Long-winded and empirically incorrect argument that led me to that expectation follows:
I was aware of the large number of possible characters—this is why the dataset ended up being so big, because I wanted to be sure it was large enough to allow simple analyses to work in spite of that. One sample approach I tried out on my end as part of designing the scenario was this:
Take only teams that contained a Knight of Blood and a Mage of Time (but of any size).
For each possible classpect, find its winrate on those teams.
This would have given you ~4k teams, with ~120 with each possible other classpect, which wasn’t enough to get an optimal solution but would have been an excellent first step:
Page of Heart has a 59.46% winrate
Maid of Heart has a 57.01% winrate
Maid of Breath has a 51.55% winrate
...
...
Heir of Hope has a 27.10% winrate
Heir of Rage has a 26.85% winrate
Maid of Void has a 22.64% winrate
As I envisioned things playing out:
Just running this approach and grabbing the two highest characters you could:
You would have picked a Page of Heart (3-9-3) and a Maid of Breath (2-12-1)
This would have given you stats of 18-25-17, for a lowest stat of 17 and a 64% winrate.
This isn’t optimal (it over-invests in Friendship, since you’ve picked two different high-Friendship characters), but it’s noticeably better than random.
Additionally, looking at the high/low scores might point you further in useful directions:
For instance, Heart/Breath/Life showed up an awful lot in the top on a variety of different classes.
This might have pointed you in the direction of ‘there’s a specific thing I’m missing’ and gotten you to bring only one Heart-like hero.
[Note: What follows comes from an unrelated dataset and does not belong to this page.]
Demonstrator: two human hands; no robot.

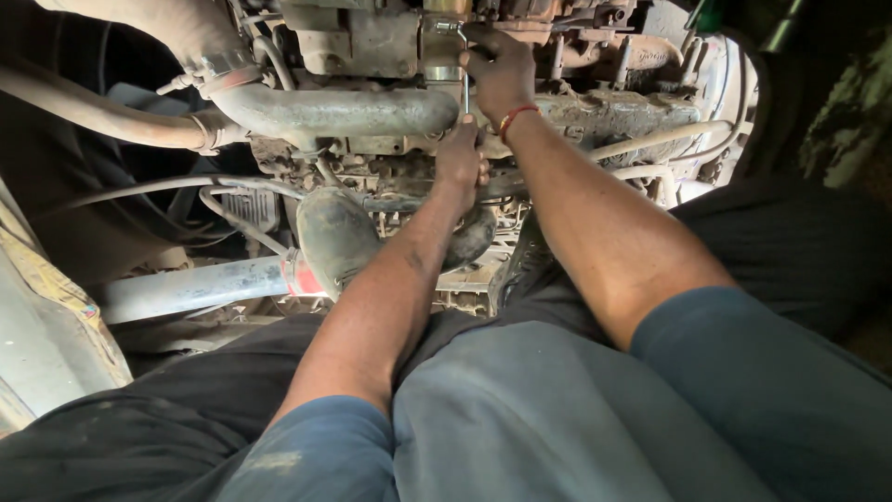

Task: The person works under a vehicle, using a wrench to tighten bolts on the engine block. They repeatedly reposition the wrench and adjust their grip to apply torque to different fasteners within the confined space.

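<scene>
Seen from above: right hand (497, 70) closed around top of slim metal wrench (465, 88), left hand (460, 163) gripping its lower end, upright against grimy engine (604, 116) above grey pipe (334, 112). Probably seated on fastener; best kept square, turned steadily.

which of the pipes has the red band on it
The pale metal pipe low on the left, red-banded where it meets the dark elbow; the grey pipe above has none.
</scene>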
Sadly it seems I overestimated how obvious a thing to try that was. Based on the answers it looks like:
simon did something fairly similar to this, requiring 4-person teams but only requiring one of your two starting characters on the team, and ended up with a similar outcome of ‘generally good, but overinvested a bit in Friendship’.
Yonge ran some analysis that did a good job of finding ‘generally strong characters’ but wasn’t specific to the two characters you started with.
You did some kind of ML thing I didn’t understand.
Reflections x3 combo:
Just realized this could have been a perfect opportunity to show off that modelling library I built, except:
A) I didn’t have access to the processing power I’d need to make it work well on a dataset of this size.
B) I was still thinking in terms of “what party archetype predicts success”, when “what party archetype predicts failure” would have been more enlightening. Or in other words . . .
. . . I forgot to flip the problem turn-ways.